- Celo Community, Inc.
- Coordinates: 35°50′N 82°11′W﻿ / ﻿35.83°N 82.18°W
- County: Yancey County
- State: North Carolina
- Country: United States
- Established: 1937; 89 years ago
- Founded by: Arthur Ernest Morgan

Area
- • Total: 1.9 sq mi (4.9 km^{2})
- Postal code: 28714

= Celo Community =

Celo Community, Incorporated (/ˈsiːloʊ/ SEE-loh) is a communal settlement in the Western mountains of North Carolina, United States, located in the South Toe River valley of Yancey County, in the South Toe Township between the unincorporated areas of Celo and Hamrick. It was founded in 1937 by Arthur Ernest Morgan. Celo is a land trust with its own rules of taxation and land tenure that runs its internal government by consensus. The community does not require its members to accept any religion or ideology, but is based on ideals of cooperation between residents and care for the natural environment. However, its membership is predominantly Quakers. Celo has 40 families living on its 1200 acre.

==Mission and goals==
The Celo Community Constitution states as its overriding purpose “to provide an opportunity for its members to enjoy a life that includes personal expression, neighborly friendship and cooperation, and appreciative care of the natural environment.”

In 1959, the community restated its goals. Among these were “to pay allegiance to our common humanity overshadowing religious, racial, economic or political differences.” Members are expected to work “at a calling that will provide simple but adequate living…to raise some of their own food and in doing so to conserve rather than deplete the land.” The community also stated as a central goal “to rear our children in a wholesome environment where they can become acquainted with nature and be stimulated by intellectual freedom.”

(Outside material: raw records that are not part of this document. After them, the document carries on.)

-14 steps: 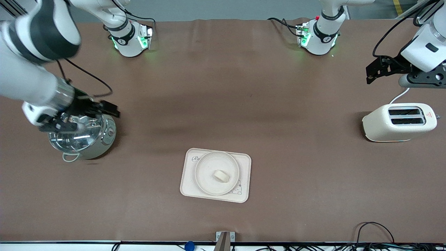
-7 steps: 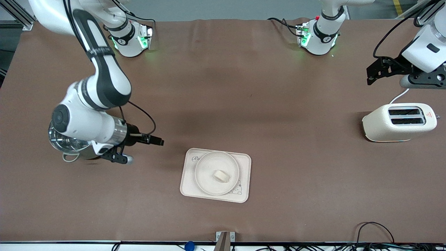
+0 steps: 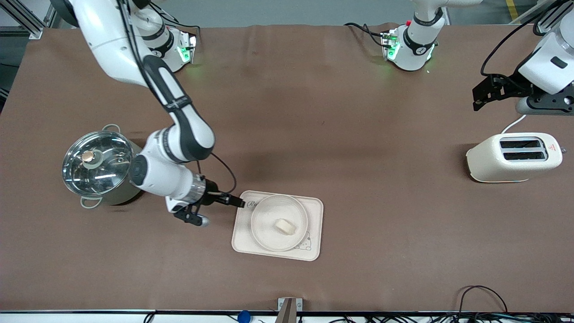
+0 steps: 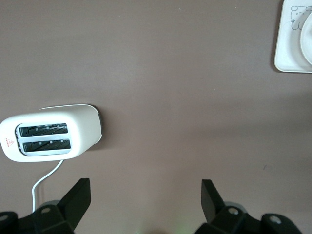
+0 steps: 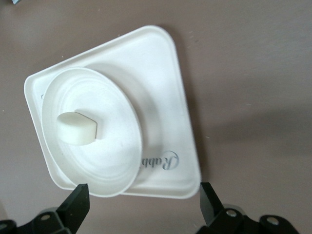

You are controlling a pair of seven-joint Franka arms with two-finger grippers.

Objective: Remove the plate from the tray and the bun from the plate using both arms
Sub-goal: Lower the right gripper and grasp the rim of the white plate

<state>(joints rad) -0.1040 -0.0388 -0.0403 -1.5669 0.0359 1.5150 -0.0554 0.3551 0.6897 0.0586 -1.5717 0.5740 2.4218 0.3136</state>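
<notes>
The plate [image 3: 279,222] sits on a cream tray [image 3: 314,211] in the middle of the desk [image 3: 314,112], on the side nearer the front camera. The bun [image 3: 285,226] lies in the plate, a little off its middle. In the right wrist view the plate [image 5: 92,151] covers most of the tray [image 5: 165,87], and the bun [image 5: 77,128] rests flat on the plate's floor.

The right end effector [image 3: 233,201] hangs low at the tray's edge toward the right arm's end of the desk, its tip just over that edge. The right wrist view shows its two fingers [image 5: 78,204] spread wide with nothing between them, so it is released and empty.

A steel pot [image 3: 101,168] with a glass lid stands toward the right arm's end of the desk, close beside the right arm's wrist.

The left end effector [image 3: 486,92] waits in the air at the left arm's end of the desk, above the bare surface next to a white toaster [image 3: 513,157]. The left wrist view shows its fingers [image 4: 80,197] wide apart and holding nothing, with the toaster [image 4: 51,131] and a corner of the tray [image 4: 292,44] on the desk below.
</notes>
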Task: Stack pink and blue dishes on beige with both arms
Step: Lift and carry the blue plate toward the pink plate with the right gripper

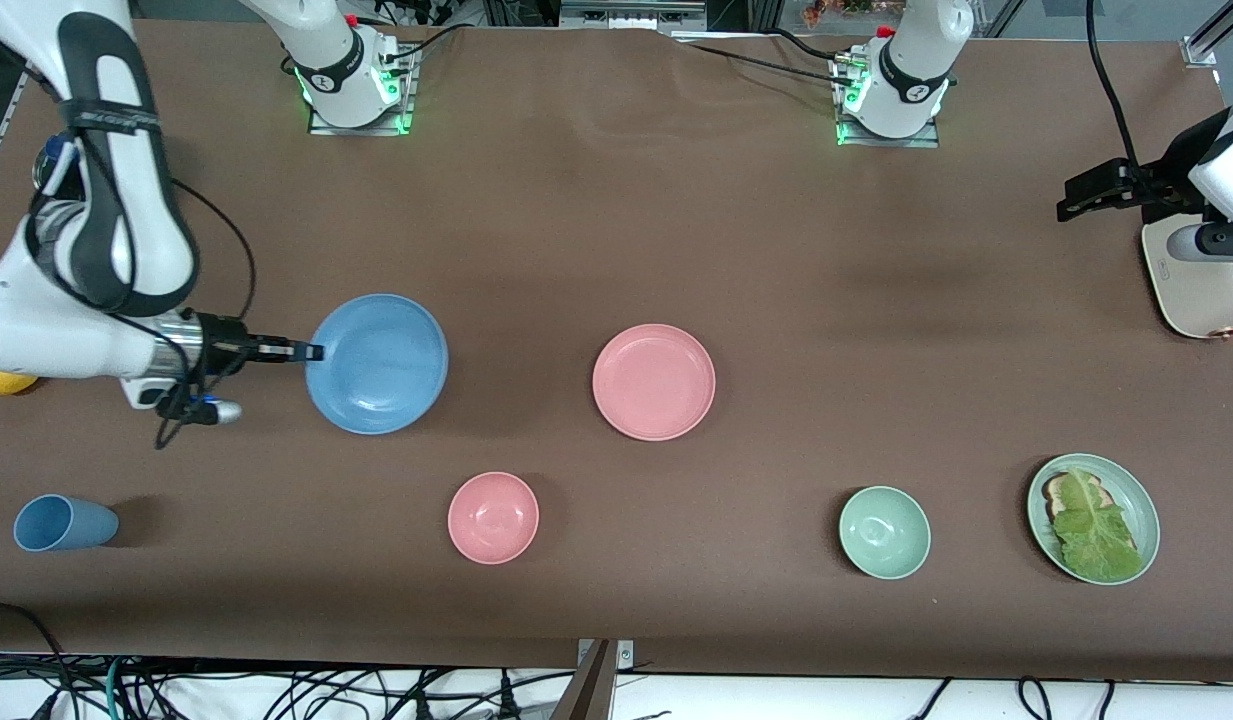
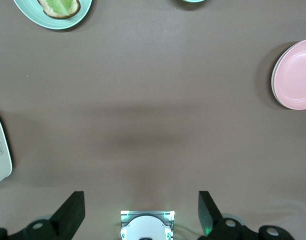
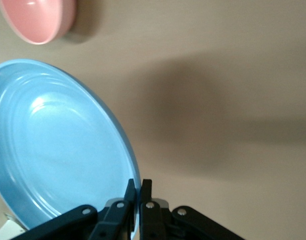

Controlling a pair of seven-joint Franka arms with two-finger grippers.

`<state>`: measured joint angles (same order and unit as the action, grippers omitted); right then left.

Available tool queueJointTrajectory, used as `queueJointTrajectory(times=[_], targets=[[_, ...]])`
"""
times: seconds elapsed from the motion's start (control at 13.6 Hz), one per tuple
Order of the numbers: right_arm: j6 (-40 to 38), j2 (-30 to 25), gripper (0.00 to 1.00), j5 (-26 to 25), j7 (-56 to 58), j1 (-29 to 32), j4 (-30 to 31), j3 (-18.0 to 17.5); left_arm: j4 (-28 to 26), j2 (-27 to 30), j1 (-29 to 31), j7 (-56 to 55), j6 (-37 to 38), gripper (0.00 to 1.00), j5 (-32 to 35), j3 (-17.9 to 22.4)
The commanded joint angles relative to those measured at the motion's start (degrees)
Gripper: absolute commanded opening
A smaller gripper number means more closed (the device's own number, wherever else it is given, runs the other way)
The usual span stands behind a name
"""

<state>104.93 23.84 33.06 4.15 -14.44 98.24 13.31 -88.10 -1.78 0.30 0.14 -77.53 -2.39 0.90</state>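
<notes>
While the right gripper pinches the blue plate's rim at frame left, the pink plate lies centre-frame on the worktop, and the left gripper waits spread.

Brown desk. Along the edge nearest the front camera, from the right arm's end: blue cup lying on its side, pink bowl, green bowl, green plate carrying toast under a lettuce leaf. Yellow object partly hidden at the right arm's end. White appliance at the left arm's end.
</notes>
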Motion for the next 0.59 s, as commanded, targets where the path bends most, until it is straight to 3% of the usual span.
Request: queueJointTrajectory(times=[0.0,0.29,0.52], targets=[[2.8,3.7,0.00,2.3,-4.8,-6.9,-4.8,0.6,-0.8,0.6,0.4,0.8,-0.6,1.00,0.7,-0.2],[14.0,7.1,0.00,8.2,-17.0,-17.0,-5.5,0.6,-0.6,0.7,0.3,0.8,-0.6,1.00,0.7,-0.2],[18.0,9.6,0.00,9.0,-22.5,-22.4,-6.4,0.5,-0.5,0.6,0.2,0.8,-0.6,1.00,0.6,-0.2]])
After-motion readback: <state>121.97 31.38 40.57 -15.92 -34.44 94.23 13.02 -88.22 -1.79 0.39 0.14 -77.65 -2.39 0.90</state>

Historically and today, cooperation has been at the forefront of the community's mission. Founder Arthur Morgan explained the cooperative element of Celo by employing a metaphor, which he named “human uranium.” Morgan explained that although a cubic yard of granite contains enough uranium to blow up a mountain, the particles have no effect when separated. Only when brought together, in what is called a “critical mass,” can they exercise power. Morgan saw people in the same way: when brought together with common goals and ideals they have great power.

Examples of Celo's cooperative element include a food co-op, a cooperative retail crafts store, and Cabin Fever University, a program for sharing knowledge and skills as well as for organizing social events.

==Operations==
The community is based on a land trust system, by which members may own personal homes, but the land itself (including the land under those homes) is owned by the community. Land is never sold to members, but is assigned for periods of time on the condition that members live harmoniously with the land and their neighbors. Money is occasionally lent to community members for the purpose of improving land. In the words of the Celo Community Constitution, this system is meant to “encourage personal enterprise among members by making land and money available” for productive use.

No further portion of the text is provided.